Die "Regisseuse", das ist die deutsche Theater- und Opernregisseurin Amelie Niermeyer, die mit ihrer ersten Sprechtheaterarbeit in Wien zugleich ihr Josefstadt-Debüt gibt. Wie gerne lässt sich ein Superprofi mit 72 Jahren Bühnenerfahrung von einer 35 Jahre jüngeren Regisseurin noch etwas sagen? "Leidenschaftlich gern!", kommt die Antwort ohne Zögern. "Wenn es die Schwingungen enthält der Wahrheitssuche und der Wahrheit und der Glaubhaftigkeitsmachung, dann sind wir sofort Schuster im selben Schuhmacherladen. Und Humor! Sie hat halt - leider, muss ich sagen - riesig viel Humor, und den nutz' ich aus." Warum leider? "Weil sie von ihrer Ernsthaftigkeit, die sie sich vorgenommen hat, abgelenkt erscheinen könnte." Verschmitzter Nachsatz: "Sie ist aber anscheinend ganz gerne abgelenkt..."

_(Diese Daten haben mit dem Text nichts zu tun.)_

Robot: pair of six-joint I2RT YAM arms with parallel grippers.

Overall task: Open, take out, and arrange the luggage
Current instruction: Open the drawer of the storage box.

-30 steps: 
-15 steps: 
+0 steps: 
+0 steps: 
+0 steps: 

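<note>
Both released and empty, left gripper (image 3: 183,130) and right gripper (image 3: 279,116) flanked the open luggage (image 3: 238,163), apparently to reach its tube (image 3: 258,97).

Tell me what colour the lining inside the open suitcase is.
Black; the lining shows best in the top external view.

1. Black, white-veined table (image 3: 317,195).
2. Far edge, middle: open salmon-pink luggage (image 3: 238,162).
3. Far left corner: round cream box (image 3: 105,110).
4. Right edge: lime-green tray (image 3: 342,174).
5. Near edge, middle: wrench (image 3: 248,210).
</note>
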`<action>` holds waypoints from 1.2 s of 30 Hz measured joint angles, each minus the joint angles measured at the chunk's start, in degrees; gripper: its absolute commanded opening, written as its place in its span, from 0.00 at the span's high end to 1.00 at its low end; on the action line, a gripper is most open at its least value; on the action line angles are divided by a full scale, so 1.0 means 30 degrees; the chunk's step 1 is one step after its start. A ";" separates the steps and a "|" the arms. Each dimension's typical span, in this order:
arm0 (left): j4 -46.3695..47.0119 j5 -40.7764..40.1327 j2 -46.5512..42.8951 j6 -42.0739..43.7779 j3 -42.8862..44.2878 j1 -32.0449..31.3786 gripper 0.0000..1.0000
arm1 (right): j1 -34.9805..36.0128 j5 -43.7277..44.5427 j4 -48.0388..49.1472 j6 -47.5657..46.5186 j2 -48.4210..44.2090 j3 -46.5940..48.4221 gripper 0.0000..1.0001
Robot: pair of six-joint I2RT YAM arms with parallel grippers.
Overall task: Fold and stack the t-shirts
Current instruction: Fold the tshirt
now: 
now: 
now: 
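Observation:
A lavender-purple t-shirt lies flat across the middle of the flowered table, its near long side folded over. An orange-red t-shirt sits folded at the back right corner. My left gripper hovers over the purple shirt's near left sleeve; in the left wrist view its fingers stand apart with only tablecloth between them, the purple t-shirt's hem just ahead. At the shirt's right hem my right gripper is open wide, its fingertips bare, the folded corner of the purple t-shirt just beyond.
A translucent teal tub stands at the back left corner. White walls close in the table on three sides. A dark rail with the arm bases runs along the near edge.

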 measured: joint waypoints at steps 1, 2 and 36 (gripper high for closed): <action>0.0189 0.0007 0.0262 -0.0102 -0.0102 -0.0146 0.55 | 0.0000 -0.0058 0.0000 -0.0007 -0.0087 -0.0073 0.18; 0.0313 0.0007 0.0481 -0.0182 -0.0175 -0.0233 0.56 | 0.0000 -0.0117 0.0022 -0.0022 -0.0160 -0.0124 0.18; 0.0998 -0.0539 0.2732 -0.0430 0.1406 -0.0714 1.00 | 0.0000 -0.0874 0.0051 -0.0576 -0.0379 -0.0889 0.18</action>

Niermeyer wird Anfang Februar an der Staatsoper die "Fidelio"-Urfassung "Leonore" inszenieren - und dort im Beethoven-Jahr 2020 mit Otto Schenks "Fidelio"-Inszenierung in Konkurrenz treten, die dann unglaubliche 50 Jahre auf dem Buckel haben wird. "Ich kann mich gerade bei der Inszenierung an relativ viele Details und Momente erinnern, vor allem an den Bernstein und in New York an den Böhm. Ich habe dort dieselbe Inszenierung gemacht mit denselben Gefühlsbedrohungen, Verschwörungen und Verstrickungen - aber in einem anderen Rahmen, mit einem anderen Bühnenbildner."

Neben "Fidelio" stehen in der laufenden Saison auch noch seine Inszenierungen der "Fledermaus", von Donizettis "L'elisir d'amore" und vom "Rosenkavalier" auf dem Staatsopern-Spielplan. "Ich muss meinem Stab sowohl in Wien als auch in New York unerhört danken, dass sie meine Wiederaufnahmen so Schenk-lebendig oder Schenk-genau oder -ungenau immer wieder am Leben halten in einer heroisch kurzen Zeit. Ich hoffe, dass die neue Direktion weiß, was sie da für Juwelen an arbeitenden Leuten, an ensemblebewachenden Leuten hat."

Er selber sei allerdings mittlerweile müde, gibt er zu. Die Schenk-Loge, deren Reaktionen von manchen Besuchern früher genauso scharf beobachtet wurden wie die Vorgänge auf der Bühne, ist verwaist. "Ich gehe nicht mehr gern ins Theater und will auch nicht beobachtet werden im Theater. Ich fühle mich nicht fähig zu kritisieren, eher zu bewundern. Ich bin der Welt abhandengekommen in dem Sinn. Und alles, was geschieht und was mit mir noch geschieht, ist ein Wundergeschenk, für das ich sekundenweise in große Freuden versetzt werde. Und auch in Ängste."

Gibt's ein "Wundergeschenk", das sich Otto Schenk zu Weihnachten vom Schicksal, vom lieben Gott oder vom Christkind wünscht? Die Antwort des seit 1956 mit seiner Frau Renee Verheirateten kommt ohne zu zögern: "Ja, dass ich mit meiner Frau noch viele glückliche Stunden oder, wenn's geht, Tage, und wenn's ganz gut geht, Jahre erleben kann."